Côté politique, ça grogne. Ségolène Royal, ministre de l’Environnement, de l’Énergie et de la Mer, a ainsi répété à de nombreuses reprises qu’elle s’opposait au texte en l’état, comme de nombreux dirigeants européens. Dans une lettre adressée au président de la Commission européenne, Jean-Claude Juncker, et cosignée par des officiels suédois et danois, elle juge ainsi que la proposition de loi est “inacceptable”, et qu’elle “marquerait un recul dans l’action de l’Union européenne de protection de la santé de nos concitoyens et de notre environnement”.
Publicité
Sans surprise, la société civile s’est également emparée de cet enjeu sanitaire majeur qui concerne l’ensemble des citoyens européens et leur descendance. Fin février, sept personnalités écolo, dont Nicolas Hulot, José Bové et Yannick Jadot, se sont livrées à un test médiatisé pour démontrer l’ampleur du problème. Les résultats sont sans appel : les échantillons de cheveux de toutes les personnes testées comportaient des traces de ces perturbateurs endocriniens, dans des proportions parfois alarmantes. Les cheveux de la navigatrice Isabelle Autissier comportent pas moins de 68 molécules différentes et potentiellement dangereuses !

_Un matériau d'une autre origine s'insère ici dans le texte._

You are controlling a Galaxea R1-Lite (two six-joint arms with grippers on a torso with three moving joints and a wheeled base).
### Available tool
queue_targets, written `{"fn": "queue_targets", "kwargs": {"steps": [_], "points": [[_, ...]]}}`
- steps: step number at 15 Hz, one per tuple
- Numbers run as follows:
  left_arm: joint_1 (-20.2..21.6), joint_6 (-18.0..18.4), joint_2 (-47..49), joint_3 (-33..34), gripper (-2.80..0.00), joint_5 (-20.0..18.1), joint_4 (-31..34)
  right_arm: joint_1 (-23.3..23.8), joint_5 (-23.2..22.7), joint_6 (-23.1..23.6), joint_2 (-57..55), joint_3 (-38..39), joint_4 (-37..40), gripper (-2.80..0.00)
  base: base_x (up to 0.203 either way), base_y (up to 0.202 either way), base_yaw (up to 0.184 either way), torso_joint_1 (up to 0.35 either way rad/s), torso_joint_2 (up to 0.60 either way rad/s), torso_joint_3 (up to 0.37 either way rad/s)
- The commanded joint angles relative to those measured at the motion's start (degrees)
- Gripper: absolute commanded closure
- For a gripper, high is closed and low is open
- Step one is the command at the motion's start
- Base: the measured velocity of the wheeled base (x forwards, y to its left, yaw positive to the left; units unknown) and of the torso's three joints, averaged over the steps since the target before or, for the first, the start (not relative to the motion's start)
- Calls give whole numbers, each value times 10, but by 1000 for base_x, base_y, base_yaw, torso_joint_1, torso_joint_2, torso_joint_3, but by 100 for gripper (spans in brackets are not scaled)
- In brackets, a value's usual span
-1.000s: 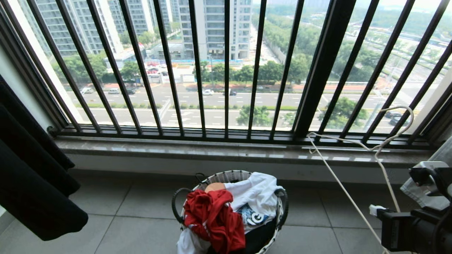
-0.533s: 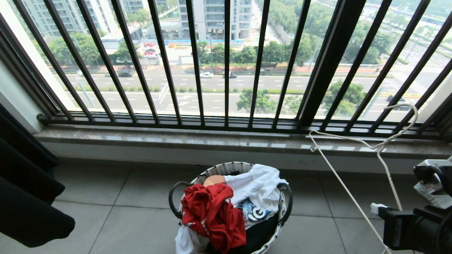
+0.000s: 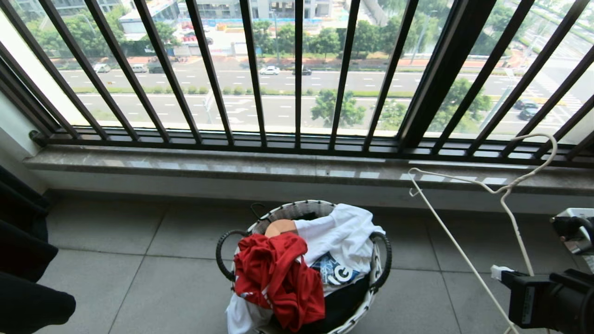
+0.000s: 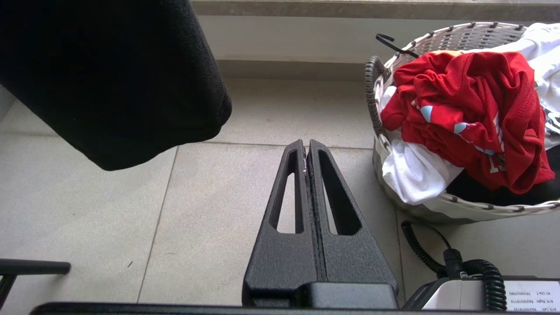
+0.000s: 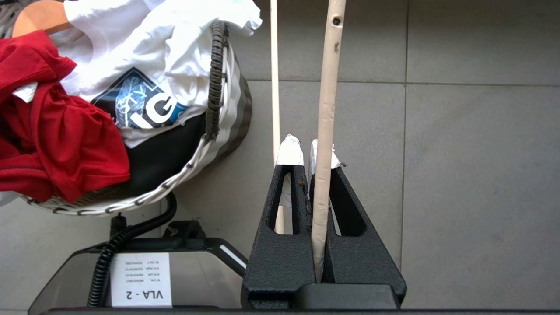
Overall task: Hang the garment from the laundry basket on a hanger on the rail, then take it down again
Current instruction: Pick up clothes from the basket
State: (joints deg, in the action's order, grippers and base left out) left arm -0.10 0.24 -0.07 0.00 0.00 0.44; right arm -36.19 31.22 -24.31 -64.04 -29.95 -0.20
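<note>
I saw the right gripper clamped on the hanger beside the laundry basket, where the garment lay, while the left gripper sat closed and empty.

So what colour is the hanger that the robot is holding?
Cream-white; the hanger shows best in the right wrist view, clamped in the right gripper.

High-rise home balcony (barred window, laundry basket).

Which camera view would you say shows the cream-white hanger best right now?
The head view: the hanger shows hook, neck and one arm. The right wrist view shows only its wires in the shut right gripper. The left wrist view shows none.
</note>
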Motion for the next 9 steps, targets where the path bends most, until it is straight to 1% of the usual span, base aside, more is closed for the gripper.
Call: {"fn": "queue_targets", "kwargs": {"steps": [1,5,9], "points": [[0,0,1,0,0,0,0,0,2,5,8,0,0,0,0,0,0,5,2,-188],[0,-1,1,0,0,0,0,0,2,5,10,0,0,0,0,0,0,3,2,-197],[0,0,1,0,0,0,1,0,3,5,13,0,-1,0,0,0,0,6,2,-67]]}}
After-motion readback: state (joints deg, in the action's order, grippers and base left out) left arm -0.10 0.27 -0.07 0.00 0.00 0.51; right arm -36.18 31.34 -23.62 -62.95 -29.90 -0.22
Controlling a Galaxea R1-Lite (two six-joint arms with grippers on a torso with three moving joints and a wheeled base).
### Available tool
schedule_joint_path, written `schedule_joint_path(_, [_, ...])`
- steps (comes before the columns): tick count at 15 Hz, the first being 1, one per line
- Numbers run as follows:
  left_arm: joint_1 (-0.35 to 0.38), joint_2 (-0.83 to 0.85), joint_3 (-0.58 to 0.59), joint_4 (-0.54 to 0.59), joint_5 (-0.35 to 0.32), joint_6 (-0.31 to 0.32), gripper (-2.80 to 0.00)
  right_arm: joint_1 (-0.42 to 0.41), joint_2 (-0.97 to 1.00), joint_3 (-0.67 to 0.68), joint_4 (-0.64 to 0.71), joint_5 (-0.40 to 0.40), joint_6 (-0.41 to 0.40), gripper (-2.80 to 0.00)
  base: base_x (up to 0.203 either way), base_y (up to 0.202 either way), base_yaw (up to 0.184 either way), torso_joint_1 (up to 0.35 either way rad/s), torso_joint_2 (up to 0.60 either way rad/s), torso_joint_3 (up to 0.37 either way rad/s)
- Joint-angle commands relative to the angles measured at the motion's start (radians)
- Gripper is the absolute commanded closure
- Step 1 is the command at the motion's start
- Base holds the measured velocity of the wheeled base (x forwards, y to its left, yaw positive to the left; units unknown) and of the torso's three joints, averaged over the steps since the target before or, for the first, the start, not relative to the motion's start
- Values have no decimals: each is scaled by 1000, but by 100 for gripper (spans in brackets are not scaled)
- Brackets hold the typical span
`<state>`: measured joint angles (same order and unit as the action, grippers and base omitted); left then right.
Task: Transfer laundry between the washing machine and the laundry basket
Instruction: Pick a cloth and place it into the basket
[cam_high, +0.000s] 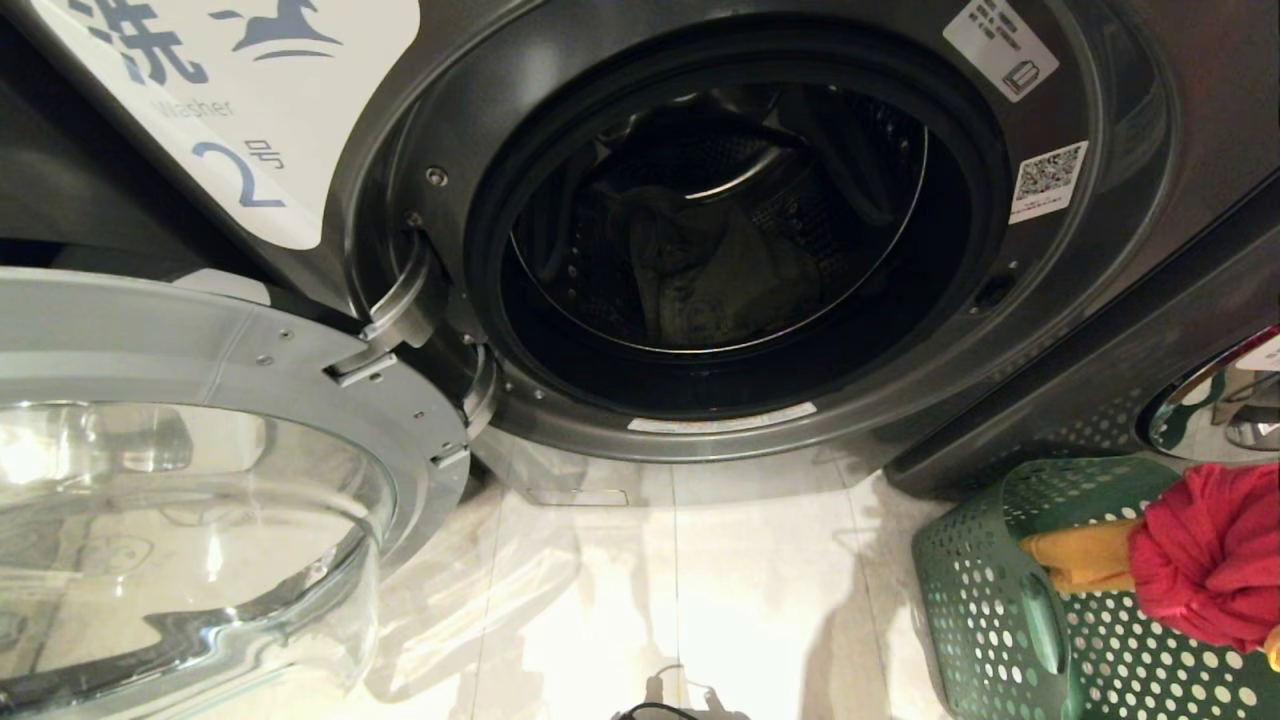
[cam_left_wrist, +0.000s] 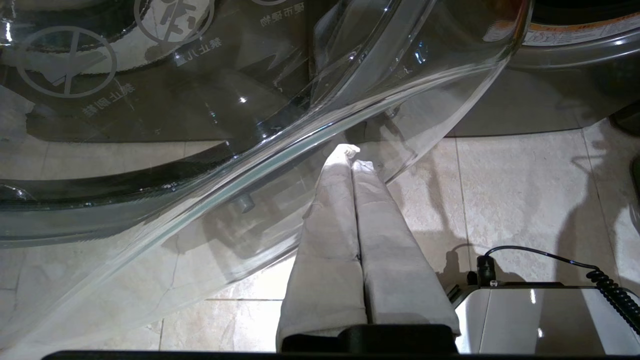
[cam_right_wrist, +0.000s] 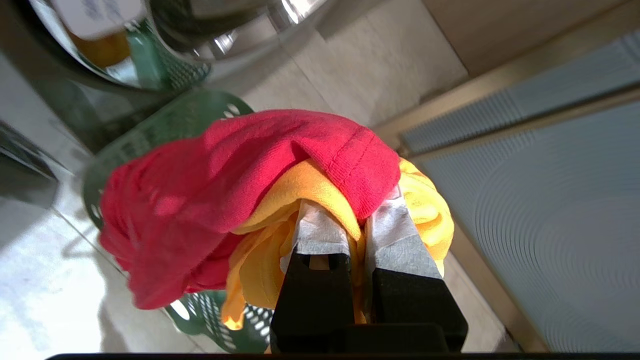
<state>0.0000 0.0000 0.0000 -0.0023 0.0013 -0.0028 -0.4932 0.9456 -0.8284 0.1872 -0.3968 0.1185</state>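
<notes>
Two garments, red cloth (cam_right_wrist: 200, 200) and yellow-orange cloth (cam_right_wrist: 425, 205), hang pinched in the right gripper (cam_right_wrist: 356, 227) above the perforated green plastic basket (cam_high: 1000, 600); left gripper (cam_left_wrist: 352, 160) pressed together

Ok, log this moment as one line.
right gripper: shut on red cloth garment and yellow-orange cloth garment | above green perforated plastic basket | left gripper: shut, idle

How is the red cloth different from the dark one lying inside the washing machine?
The red cloth is bright and hangs bunched over the green basket, gripped with a yellow-orange cloth by the right pincer. The grey-green cloth is dull and lies loose in the drum, untouched. Both are crumpled laundry.
</notes>
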Motion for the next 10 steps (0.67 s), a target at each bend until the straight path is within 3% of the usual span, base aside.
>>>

Une pétition lancée sur Sum Of Us a récolté plus de 300 000 signatures pour demander l’abandon pur et simple des critères restrictifs imposés par la Commission européenne et pour remettre au centre de la table le principe de précaution, qui veut qu’un produit suspecté ne peut être commercialisé. Une tolérance zéro voulue par de nombreux parlementaires européens mais qui ne semble manifestement pas rentrer dans les projets de la Commission, trop occupée à brosser l’industrie chimique dans le sens du poil. Et pendant ce temps là, rien n’est fait.